◆ **Task objective**
Using the records below, quote only the span that opens with the line containing "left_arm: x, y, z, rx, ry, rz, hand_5" and closes with the line containing "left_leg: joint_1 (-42", exactly and inclusively.

*****

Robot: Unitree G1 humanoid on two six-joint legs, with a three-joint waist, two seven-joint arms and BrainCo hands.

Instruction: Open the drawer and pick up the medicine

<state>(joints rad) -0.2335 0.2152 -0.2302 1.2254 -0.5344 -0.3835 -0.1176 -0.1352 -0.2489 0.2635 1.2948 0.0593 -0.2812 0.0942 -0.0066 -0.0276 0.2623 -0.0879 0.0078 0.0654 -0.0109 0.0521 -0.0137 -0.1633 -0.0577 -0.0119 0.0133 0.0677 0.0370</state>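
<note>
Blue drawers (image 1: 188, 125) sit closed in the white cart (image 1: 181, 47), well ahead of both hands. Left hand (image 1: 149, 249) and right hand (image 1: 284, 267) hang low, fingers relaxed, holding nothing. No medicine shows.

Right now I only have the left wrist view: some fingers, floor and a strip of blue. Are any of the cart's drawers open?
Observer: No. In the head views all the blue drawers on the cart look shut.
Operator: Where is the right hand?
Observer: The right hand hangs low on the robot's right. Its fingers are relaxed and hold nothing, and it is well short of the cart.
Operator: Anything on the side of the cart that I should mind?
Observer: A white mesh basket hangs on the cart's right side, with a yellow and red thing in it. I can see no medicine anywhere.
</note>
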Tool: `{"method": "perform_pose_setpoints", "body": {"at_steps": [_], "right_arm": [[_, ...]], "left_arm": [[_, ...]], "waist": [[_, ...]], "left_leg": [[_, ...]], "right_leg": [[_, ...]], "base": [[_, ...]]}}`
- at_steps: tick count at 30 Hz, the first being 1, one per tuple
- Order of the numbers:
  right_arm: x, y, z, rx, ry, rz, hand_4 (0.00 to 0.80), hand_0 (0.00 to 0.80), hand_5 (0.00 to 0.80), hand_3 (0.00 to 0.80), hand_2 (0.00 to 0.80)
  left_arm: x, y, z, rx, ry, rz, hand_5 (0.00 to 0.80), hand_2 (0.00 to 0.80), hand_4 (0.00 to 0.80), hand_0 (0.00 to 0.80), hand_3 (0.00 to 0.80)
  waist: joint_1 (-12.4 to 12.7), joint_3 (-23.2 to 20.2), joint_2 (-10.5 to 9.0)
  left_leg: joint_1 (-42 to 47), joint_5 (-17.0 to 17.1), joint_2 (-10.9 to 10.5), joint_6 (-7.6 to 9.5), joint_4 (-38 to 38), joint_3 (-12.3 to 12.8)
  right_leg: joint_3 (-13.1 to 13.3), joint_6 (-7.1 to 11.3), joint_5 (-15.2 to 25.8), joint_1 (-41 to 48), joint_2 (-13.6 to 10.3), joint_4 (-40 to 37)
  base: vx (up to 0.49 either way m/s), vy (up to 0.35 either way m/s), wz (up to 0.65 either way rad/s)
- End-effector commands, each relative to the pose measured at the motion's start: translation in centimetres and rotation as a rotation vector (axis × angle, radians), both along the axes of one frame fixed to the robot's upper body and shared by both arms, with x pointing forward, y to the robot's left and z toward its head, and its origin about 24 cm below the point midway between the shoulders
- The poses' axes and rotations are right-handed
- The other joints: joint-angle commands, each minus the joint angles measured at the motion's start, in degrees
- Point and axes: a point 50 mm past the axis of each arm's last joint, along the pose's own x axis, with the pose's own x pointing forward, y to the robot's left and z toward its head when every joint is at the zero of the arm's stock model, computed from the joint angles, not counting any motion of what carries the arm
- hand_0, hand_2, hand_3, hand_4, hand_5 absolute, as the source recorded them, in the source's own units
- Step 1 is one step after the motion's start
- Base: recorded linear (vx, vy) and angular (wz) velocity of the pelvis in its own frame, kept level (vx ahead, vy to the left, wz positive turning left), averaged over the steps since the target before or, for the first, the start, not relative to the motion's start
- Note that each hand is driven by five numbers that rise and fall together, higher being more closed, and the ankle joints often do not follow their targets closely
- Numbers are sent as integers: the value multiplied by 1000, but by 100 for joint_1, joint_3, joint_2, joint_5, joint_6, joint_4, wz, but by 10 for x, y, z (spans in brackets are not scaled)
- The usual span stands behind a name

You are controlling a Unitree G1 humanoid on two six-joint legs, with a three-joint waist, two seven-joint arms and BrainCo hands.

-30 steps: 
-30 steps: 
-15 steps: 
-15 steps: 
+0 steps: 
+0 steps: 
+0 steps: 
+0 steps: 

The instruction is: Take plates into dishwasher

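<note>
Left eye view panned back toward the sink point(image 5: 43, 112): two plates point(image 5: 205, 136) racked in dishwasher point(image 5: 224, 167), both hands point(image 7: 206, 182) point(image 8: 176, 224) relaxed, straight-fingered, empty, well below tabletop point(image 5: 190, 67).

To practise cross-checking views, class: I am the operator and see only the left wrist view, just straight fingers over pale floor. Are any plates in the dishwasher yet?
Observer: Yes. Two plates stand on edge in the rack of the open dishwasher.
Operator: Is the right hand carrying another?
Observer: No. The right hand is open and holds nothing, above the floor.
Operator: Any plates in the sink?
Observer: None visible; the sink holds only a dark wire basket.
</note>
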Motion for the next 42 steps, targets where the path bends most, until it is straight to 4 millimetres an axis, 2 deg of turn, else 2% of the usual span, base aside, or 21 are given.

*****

◆ **Expected answer**
  left_arm: x, y, z, rx, ry, rz, hand_5 (0.00 to 0.80), hand_2 (0.00 to 0.80), hand_4 (0.00 to 0.80), hand_0 (0.00 to 0.80), hand_3 (0.00 to 0.80)
  waist: joint_1 (-12.4 to 12.7), joint_3 (-23.2 to 20.2), joint_2 (-10.5 to 9.0)
  left_leg: joint_1 (-42 to 47), joint_5 (-17.0 to 17.1), joint_2 (-10.9 to 10.5), joint_6 (-7.6 to 9.5), joint_4 (-38 to 38), joint_3 (-12.3 to 12.8)

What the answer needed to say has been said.